_Material for the task_:
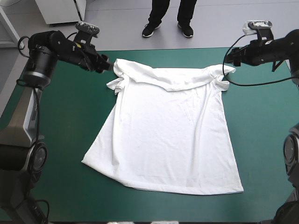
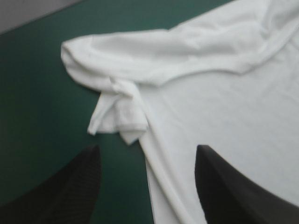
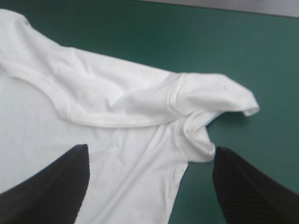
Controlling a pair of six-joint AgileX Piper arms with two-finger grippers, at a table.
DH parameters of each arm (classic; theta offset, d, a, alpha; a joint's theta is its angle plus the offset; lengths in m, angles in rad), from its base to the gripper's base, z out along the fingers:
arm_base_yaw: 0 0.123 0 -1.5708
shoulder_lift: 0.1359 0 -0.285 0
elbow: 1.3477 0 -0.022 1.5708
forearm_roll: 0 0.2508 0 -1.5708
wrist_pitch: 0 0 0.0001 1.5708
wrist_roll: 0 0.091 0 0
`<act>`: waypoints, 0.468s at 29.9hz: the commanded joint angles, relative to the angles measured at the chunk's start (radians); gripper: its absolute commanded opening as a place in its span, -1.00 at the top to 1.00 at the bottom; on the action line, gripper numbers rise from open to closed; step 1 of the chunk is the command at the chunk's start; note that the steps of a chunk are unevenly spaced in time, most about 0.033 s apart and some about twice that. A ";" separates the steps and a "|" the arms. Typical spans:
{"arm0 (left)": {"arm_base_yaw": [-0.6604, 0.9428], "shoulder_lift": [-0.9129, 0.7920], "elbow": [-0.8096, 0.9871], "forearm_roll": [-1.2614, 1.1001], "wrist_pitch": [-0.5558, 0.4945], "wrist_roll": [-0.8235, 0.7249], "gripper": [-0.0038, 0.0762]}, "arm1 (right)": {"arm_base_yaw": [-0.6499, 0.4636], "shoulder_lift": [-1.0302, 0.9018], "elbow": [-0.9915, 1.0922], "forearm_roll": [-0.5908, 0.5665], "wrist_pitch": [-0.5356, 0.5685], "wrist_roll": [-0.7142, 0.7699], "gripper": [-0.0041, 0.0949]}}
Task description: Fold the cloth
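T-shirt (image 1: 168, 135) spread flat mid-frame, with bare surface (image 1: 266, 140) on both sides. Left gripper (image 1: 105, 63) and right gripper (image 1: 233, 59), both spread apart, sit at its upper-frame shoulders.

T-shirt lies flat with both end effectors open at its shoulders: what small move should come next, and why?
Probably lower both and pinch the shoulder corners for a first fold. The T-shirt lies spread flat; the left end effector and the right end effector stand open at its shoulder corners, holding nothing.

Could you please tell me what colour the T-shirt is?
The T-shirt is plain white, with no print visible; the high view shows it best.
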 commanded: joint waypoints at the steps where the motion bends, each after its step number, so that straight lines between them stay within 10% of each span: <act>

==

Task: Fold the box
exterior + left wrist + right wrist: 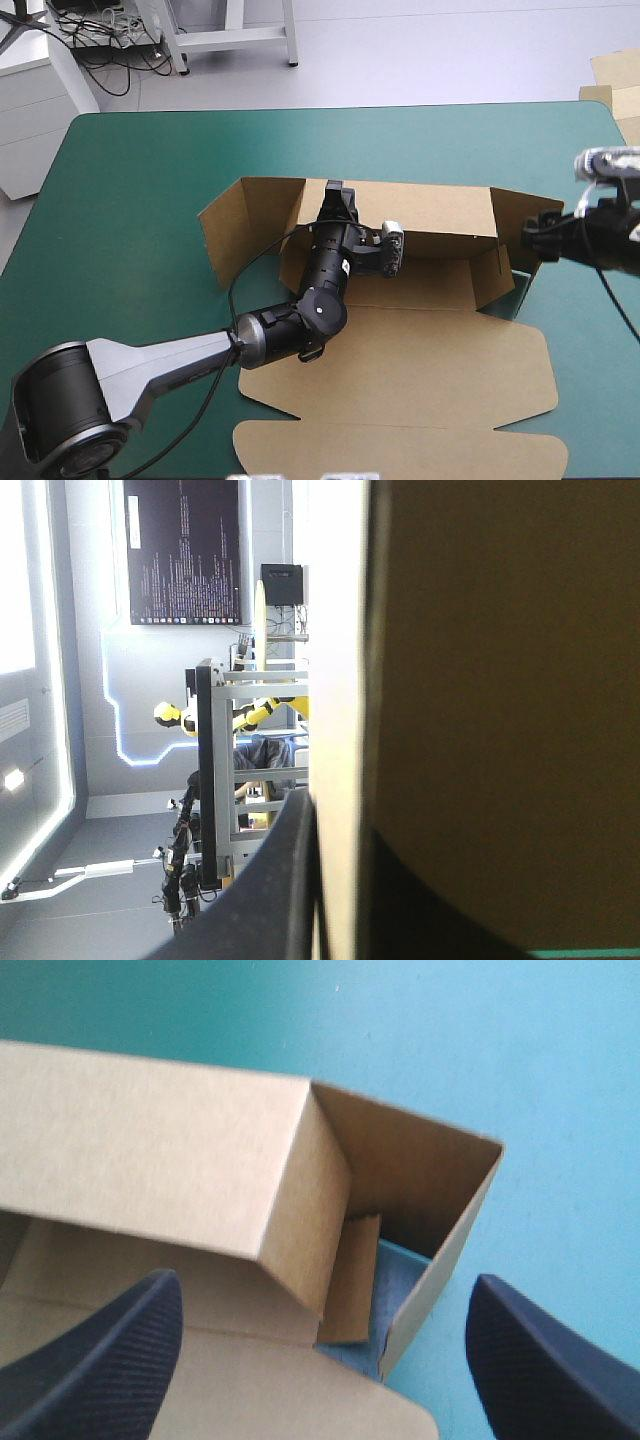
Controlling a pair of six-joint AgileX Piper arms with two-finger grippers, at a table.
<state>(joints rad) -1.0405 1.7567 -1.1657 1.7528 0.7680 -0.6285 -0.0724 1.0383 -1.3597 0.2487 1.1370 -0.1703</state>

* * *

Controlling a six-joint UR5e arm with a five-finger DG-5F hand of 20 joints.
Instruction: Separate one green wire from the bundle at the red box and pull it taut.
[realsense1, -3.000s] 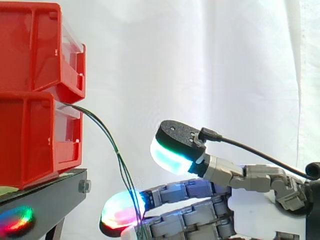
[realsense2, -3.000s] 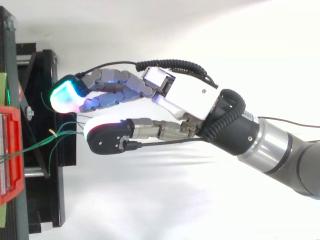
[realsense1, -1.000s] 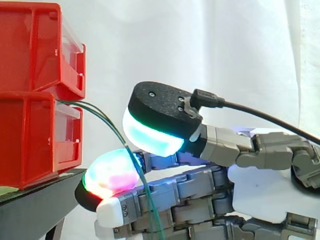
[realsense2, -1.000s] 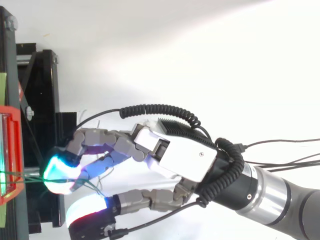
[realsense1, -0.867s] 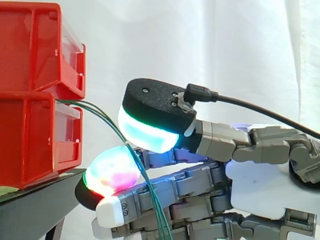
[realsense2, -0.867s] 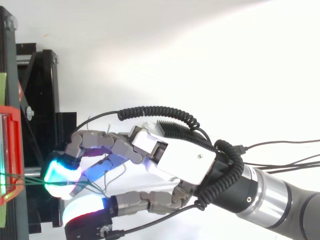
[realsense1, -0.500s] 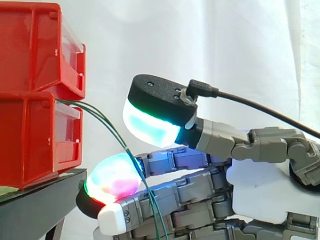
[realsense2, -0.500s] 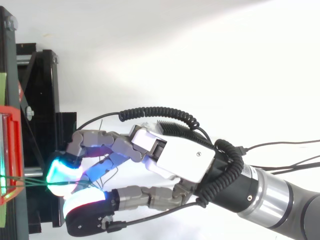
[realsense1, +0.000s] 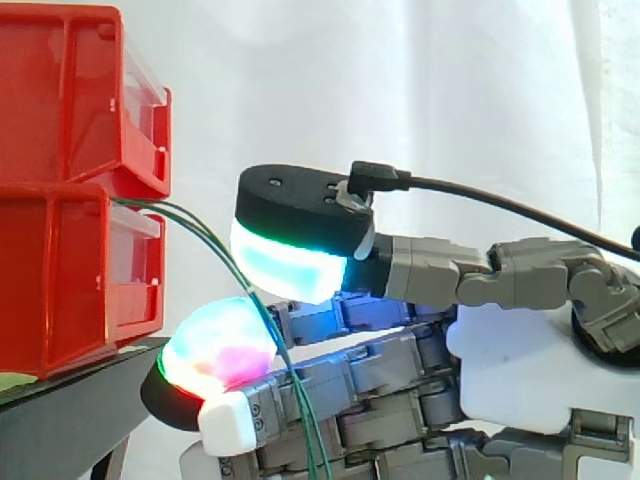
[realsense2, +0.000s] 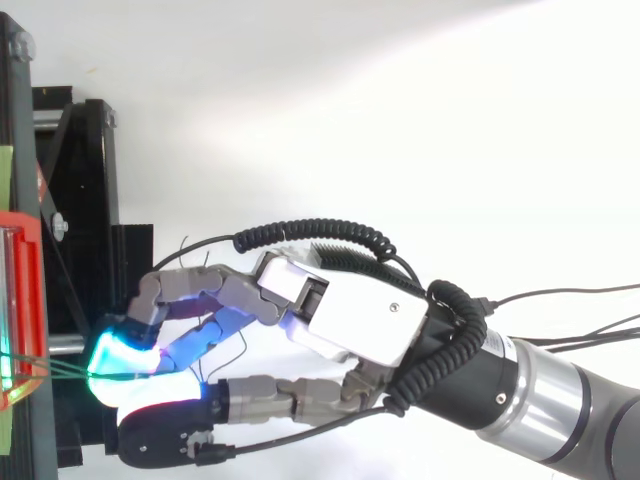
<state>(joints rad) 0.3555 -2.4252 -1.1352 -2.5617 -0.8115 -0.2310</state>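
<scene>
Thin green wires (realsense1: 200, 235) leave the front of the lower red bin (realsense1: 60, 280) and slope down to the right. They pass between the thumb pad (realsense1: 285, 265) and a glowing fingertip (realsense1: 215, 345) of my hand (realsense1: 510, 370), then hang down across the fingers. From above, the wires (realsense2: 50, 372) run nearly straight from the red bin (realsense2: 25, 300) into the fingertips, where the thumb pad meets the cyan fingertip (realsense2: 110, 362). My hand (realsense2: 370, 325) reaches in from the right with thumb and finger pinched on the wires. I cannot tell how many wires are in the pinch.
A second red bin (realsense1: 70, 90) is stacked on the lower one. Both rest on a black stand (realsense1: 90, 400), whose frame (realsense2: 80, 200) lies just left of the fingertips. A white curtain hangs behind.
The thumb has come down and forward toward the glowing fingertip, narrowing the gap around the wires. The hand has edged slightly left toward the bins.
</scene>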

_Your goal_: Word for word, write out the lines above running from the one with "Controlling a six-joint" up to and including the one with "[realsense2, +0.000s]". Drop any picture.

_Answer area_:
Controlling a six-joint UR5e arm with a five-finger DG-5F hand of 20 joints.
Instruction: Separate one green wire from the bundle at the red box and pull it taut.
[realsense1, -3.000s] 
[realsense2, -3.000s] 
[realsense1, -1.000s] 
[realsense2, -1.000s] 
[realsense1, -0.867s] 
[realsense2, -0.867s] 
[realsense1, -0.500s] 
[realsense2, -0.500s] 
[realsense1, +0.000s] 
[realsense2, +0.000s] 

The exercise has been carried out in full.